Mystery novels are a little bit different than regular stories because you need to plot backwards on some things. I wrote two cozy mysteries, Any Lucky Dog Can Follow a Trail of Blood, 2021, and Any Lucky Dog Can Find a Missing Child, 2022, and am starting to plot the third one, Any Lucky Dog Can Save Her Master’s Life (working title).
Because this is a series, I already have the dog’s name, Lucky, and the hero, Sheriff Craig, and the heroine, Jenna. I also have the town and many characters in the town. But because this is a series, I have to figure out what time of year I want it. Right now I think I will put this in December, when Jenna and Craig plan to have their wedding.
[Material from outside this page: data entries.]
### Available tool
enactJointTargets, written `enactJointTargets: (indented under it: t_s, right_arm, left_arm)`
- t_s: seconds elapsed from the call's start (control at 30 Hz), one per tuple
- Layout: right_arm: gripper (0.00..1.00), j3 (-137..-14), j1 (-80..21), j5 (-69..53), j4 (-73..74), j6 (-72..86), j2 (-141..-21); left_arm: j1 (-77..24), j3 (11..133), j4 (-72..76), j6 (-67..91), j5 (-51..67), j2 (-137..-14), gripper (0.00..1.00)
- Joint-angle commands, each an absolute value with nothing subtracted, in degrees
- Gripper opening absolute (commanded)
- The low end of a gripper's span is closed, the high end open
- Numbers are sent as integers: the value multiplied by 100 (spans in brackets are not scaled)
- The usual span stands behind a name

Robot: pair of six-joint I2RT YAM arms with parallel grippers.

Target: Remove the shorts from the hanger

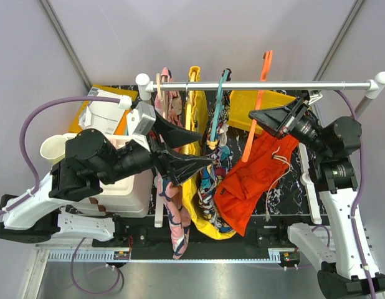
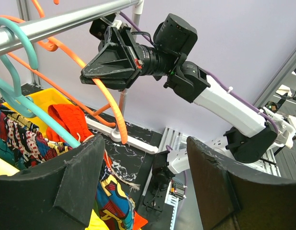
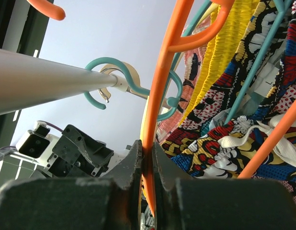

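The orange hanger (image 1: pixel 258 109) crosses the rail (image 1: pixel 317 85) at a steep tilt, with its hook end sticking up past the rail. My right gripper (image 1: pixel 255 119) is shut on one of its arms; in the right wrist view the jaws (image 3: pixel 147 153) pinch the orange bar (image 3: pixel 160 86). The orange-red shorts (image 1: pixel 248 180) hang bunched from the hanger's lower end, pale drawstring dangling. They also show in the left wrist view (image 2: pixel 66 117). My left gripper (image 1: pixel 206 147) is open and empty, beside the patterned garment, left of the shorts (image 2: pixel 145 143).
On the rail to the left hang a patterned garment on a teal hanger (image 1: pixel 220 93), a yellow garment (image 1: pixel 195 112) and a pink patterned one on a wooden hanger (image 1: pixel 161 87). A yellow bin (image 1: pixel 267 103) is behind, a white tub (image 1: pixel 127 187) at the left, and a white power strip (image 1: pixel 308 180) at the right.
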State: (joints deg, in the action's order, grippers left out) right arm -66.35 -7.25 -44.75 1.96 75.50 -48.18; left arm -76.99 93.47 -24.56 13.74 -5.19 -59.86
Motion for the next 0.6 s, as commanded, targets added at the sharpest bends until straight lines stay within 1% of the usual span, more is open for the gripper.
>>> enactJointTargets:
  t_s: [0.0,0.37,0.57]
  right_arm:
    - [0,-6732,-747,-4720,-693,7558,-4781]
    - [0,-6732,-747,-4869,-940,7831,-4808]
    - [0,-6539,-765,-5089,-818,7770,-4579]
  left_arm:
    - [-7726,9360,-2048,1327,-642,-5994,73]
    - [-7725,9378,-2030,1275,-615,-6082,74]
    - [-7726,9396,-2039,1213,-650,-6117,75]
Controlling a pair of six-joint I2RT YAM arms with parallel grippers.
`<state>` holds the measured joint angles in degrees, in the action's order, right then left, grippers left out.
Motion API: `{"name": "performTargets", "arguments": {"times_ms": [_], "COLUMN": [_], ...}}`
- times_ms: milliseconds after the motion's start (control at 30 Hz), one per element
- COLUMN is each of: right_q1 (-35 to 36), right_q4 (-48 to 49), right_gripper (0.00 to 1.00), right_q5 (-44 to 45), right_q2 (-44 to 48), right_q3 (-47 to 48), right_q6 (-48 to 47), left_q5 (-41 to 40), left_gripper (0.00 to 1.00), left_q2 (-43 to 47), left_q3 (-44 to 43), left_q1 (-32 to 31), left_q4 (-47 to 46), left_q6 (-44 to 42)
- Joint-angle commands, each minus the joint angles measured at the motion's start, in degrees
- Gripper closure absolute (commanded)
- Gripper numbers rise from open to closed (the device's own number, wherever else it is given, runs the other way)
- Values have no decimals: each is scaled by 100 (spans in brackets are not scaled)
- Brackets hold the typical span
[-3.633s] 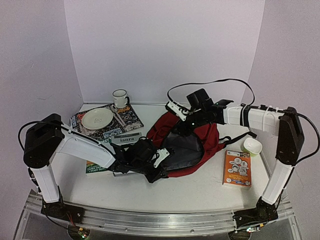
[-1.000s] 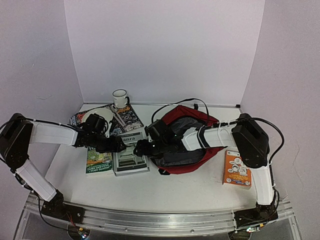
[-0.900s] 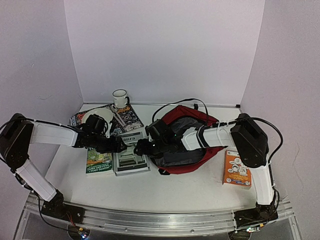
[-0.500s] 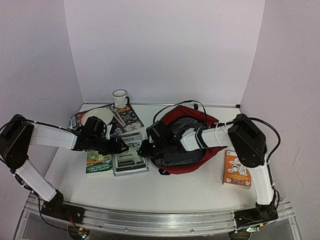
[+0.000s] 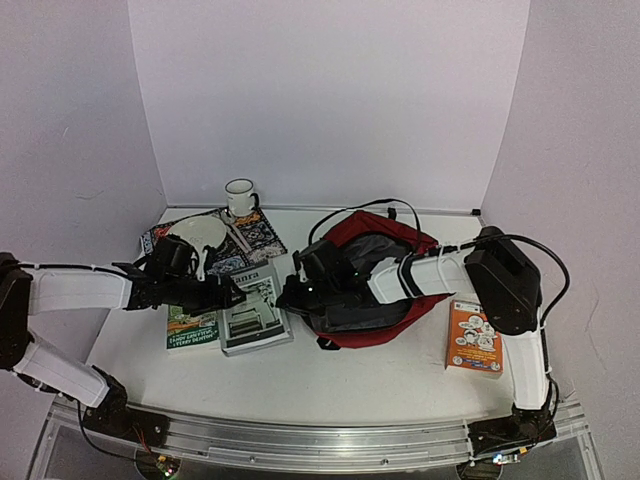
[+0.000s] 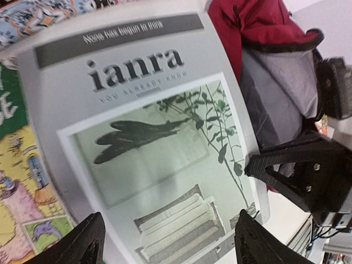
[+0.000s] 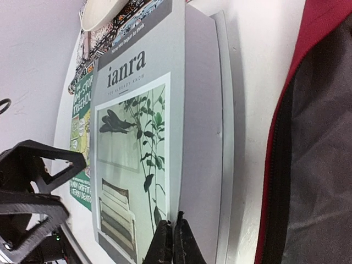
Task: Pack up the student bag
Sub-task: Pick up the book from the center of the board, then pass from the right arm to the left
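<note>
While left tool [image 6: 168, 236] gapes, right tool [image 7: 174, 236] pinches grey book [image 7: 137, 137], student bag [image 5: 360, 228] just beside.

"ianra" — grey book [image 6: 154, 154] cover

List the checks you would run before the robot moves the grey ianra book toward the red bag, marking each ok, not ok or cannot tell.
1. Left gripper open over the grey book: ok.
2. Right gripper shut at the book's edge: ok.
3. Book actually pinched: cannot tell.
4. Student bag mouth open, grey lining showing: ok.
5. Bag mouth unobstructed: not ok, the right arm lies across it.
</note>
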<state>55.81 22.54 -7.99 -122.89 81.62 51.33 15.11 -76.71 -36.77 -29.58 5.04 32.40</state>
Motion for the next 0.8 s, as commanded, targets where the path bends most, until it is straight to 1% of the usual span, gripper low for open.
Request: {"name": "performTargets", "arguments": {"times_ms": [0,133,233,367,467,600,767], "right_q1": [39,37,36,35,38,40,83], "right_q4": [502,1064,1553,1962,2338,3077,4030], "right_gripper": [100,100,100,100,100,100,100], "right_q5": [84,303,410,587,899,1222,1361], "right_q2": [759,1119,1345,1558,1707,1779,1651], "right_q3": [-333,-787,-1109,-1392,-1715,-2155,-2385], "right_q6": [195,500,711,912,1118,1480,1810], "left_q5": [-343,-251,49,604,880,917,956], "left_gripper": [15,12,11,11,10,9,7], "left_q2": [687,952,1044,1070,1135,1465,1679], "left_q3": [109,320,590,1021,1309,1507,1731], "left_q1": [117,218,275,320,318,321,315], "left_q4": [66,-112,-429,-1221,-1768,-2127,-2627], "left_q6": [419,782,1109,1747,2132,2464,3013]}}
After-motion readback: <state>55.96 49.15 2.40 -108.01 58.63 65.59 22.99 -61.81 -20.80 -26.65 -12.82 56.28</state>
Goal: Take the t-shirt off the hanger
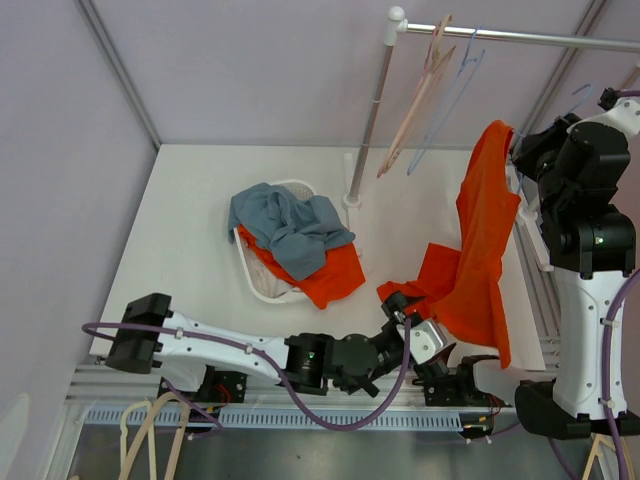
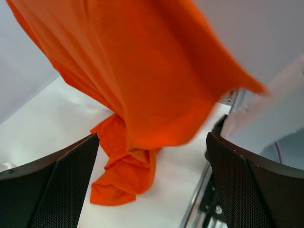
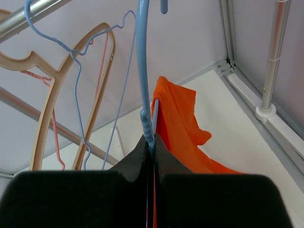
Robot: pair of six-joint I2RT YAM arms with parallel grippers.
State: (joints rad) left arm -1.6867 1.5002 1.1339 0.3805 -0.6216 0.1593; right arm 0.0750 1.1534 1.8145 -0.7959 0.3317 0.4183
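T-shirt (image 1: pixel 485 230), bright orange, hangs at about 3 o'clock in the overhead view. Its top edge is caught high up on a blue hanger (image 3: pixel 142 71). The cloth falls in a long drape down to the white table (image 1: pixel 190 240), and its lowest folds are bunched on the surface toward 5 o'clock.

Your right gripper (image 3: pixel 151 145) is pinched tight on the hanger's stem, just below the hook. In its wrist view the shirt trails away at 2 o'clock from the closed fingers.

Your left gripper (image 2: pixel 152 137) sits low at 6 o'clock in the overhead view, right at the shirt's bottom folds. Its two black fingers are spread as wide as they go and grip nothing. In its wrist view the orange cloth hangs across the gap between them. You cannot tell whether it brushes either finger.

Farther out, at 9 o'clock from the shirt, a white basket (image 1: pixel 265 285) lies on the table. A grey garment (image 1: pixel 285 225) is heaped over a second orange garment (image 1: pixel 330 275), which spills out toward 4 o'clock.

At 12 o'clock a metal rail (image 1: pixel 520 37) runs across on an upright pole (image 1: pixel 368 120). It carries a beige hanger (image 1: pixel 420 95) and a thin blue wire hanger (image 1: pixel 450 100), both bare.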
Nothing like a murder to interfere with wedding plans.
Plotting backwards involves deciding on the villain or villains—who they are and what their motive is before you plan anything else. Once I have that, then I have to decide who they will kill and how. Since I am just starting to plot, I haven’t made these decisions yet. I am at the stage of just jotting down ideas in a notebook.
Next, I need to figure out what clues the sheriff and Jenna will follow to solve the mystery. I also need to decide on what are called “red herrings.” These look like clues but lead nowhere.
Who will find the body? I’ve already decided that it will be Lucky who leads them to the body, and I’ve decided where I’m going to hide it, as this will be the opening chapter. I might have to change it, but that sounds good right now.
Two other books which I plotted backward were Scorpion’s Trail (my all-time favorite) and Stolen Secrets, both written in the late 1900’s.
I am not an author who enjoys plotting. It “ruins” the excitement of writing the book when I know all the answers. But a mystery can’t be written totally plotless. If I can, I will avoid plotting some scenes and let them write themselves. Then I’ll enjoy it more and I think the book just turns out better.
I enjoy watching Korean mystery series on Netflix and pick up some ideas from them. Two series I watch over and over are “Stranger” and “Beyond Evil.” Neither are “cozy” but I enjoy the characters and watching how they work the clues into the plot.
If you enjoy mystery novels, take a look at Murder Is To Die For, a boxed set featuring diehard dames who don’t give up.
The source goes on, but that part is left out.